267 P. 472 | Okla. | 1928

D. A. Patteson, defendant in error here, was the owner and holder of three promissory notes, totaling the principal amount of $300, given by O. A. Nation and Mary W. Nation and secured by real estate mortgage. O. A. Nation was a stockholder in the Security State Bank of Wanette, Okla. Under the direction of the State Bank Commissioner an assessment was levied against the stockholders of the bank. Nation, being unable to pay his assessment, conveyed to O. L. Beckner and E. E. Lightner, also stockholders, the real estate covered by Patteson's mortgage in consideration of their paying his assessment. Beckner and Lightner gave their check on said Security State Bank payable to Patteson in settlement of Nation's indebtedness to Patteson. This check, they delivered to T. N. French, president, who indorsed it to Patteson and made a duplicate deposit slip for the amount and mailed it, together with a blank release of the mortgage, to Patteson at Sulphur, Okla. Relying upon the assumption that the amount of the check had been deposited to his credit in the bank, as indicated by the duplicate deposit slip, he executed the release of the mortgage and returned it to French.

According to the finding of the trial court during this time the bank was in an insolvent condition and Beckner and Lightner conveyed the real estate in question to O. B. Mothersead as State Bank Commissioner, plaintiff in error here. The bank was taken over by plaintiff in error and defendant in error filed his action in the district court of Pottawatomie county praying judgment canceling and setting aside the purported release of the mortgage and for judgment on the notes and foreclosure of said mortgage, and from a judgment in his favor this appeal is prosecuted.

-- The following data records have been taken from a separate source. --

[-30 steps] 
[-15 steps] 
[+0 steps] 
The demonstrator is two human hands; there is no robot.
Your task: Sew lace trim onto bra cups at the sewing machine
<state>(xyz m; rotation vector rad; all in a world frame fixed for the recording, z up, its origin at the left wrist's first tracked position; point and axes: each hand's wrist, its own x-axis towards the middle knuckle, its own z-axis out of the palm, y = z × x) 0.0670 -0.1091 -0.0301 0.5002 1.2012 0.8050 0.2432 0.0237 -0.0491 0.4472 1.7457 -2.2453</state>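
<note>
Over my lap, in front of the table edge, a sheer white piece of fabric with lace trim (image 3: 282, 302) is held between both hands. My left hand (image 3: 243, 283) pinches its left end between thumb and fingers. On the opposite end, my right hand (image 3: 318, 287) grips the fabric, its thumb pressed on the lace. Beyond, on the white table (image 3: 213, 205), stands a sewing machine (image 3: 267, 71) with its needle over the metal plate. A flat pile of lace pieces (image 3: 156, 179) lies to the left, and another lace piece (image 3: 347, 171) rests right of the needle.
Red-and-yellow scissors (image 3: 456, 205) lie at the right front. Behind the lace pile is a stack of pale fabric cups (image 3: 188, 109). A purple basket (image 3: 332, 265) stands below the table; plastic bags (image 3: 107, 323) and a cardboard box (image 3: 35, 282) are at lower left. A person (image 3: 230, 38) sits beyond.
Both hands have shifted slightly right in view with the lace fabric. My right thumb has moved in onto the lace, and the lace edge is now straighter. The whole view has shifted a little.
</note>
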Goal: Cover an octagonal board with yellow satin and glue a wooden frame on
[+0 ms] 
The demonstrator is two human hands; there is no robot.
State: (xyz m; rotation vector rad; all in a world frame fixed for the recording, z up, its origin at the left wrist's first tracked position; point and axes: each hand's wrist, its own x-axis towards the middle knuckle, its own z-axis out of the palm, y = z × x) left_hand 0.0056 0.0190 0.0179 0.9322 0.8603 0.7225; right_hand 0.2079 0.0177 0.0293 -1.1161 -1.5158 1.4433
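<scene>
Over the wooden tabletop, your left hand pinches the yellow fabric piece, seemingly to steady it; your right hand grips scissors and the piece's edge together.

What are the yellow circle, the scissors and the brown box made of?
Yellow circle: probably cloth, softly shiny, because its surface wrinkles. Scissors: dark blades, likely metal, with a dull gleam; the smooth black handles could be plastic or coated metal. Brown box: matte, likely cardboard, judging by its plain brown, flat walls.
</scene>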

It is the contention of plaintiff in error that the judgment of the trial court is contrary to law and not supported by the evidence, because it constitutes a preference in favor of defendant in error over the other creditors of said failed bank in violation of the provision of section 4144, C. O. S. 1921, providing that:

"No bank, banker or bank official shall give preference to any depositor or creditor by pledging the assets of the bank as collateral security. * * *"

In support of their contention counsel cite Iselin v. Farrow,115 Okla. 218, 242 P. 528, where, in the first paragraph of the syllabus, this court held:

"A bank deposit may be subject to any agreement which the depositor and the bank may make with respect to it, so long asthe rights of third parties are not injuriously affected."

These are the only authorities cited by counsel for plaintiff in error.

It appears that after the bank went into the hands of a liquidating agent, defendant in error presented his claim showing that his deposit in said bank amounted to $1,573.40, and it is contended by plaintiff in error that, having presented his claim to the liquidating agent for the amount of his deposit in the bank at the time it was taken over by the State Bank Commissioner, he waived any right he had under his mortgage. With this contention we cannot agree. Counsel cite no authorities to support this position. The record fails to show that the proceeds of the check supposed to have been deposited by French, president of the bank, to the credit of defendant in error was included in the amount for which defendant in error filed his claim.

It will be remembered that Beckner and Lightner and French were all stockholders in the bank. French was president of the bank at the time he took the check of Beckner and Lightner and without authority indorsed it and credited the proceeds to Patteson's account. The trial court found that during the period of all these transactions the bank was insolvent and known by these stockholders to be so; that because thereof the release of the real estate mortgage was procured by fraud and deceit and without consideration moving from Beckner and Lightner; that plaintiff in error had only such interest in the subject-matter of the litigation as the bank had at the time it was taken over by him, and that because of such fraud the court determined that equity should set aside and cancel the release. An examination of the record, in our judgment, abundantly justifies this judgment, and we are bound by the well-settled law of this state, repeatedly enunciated by this court, to the effect that in cases of equitable cognizance the appellate court will examine the evidence, but will not set aside the judgment of the trial court unless it is contrary to the clear weight thereof. First National Bank v. Elam, 126 Okla. 93,258 P. 892; McKay v. Kelly, 130 Okla. 62, 264 P. 814.

Under this view of the case, the contention of plaintiff in error that the judgment constituted a preference against the assets of the failed bank is untenable, and the judgment of the trial court is, in all things, affirmed. *297

BRANSON, C. J., and LESTER, HUNT, CLARK, and RILEY, JJ., concur.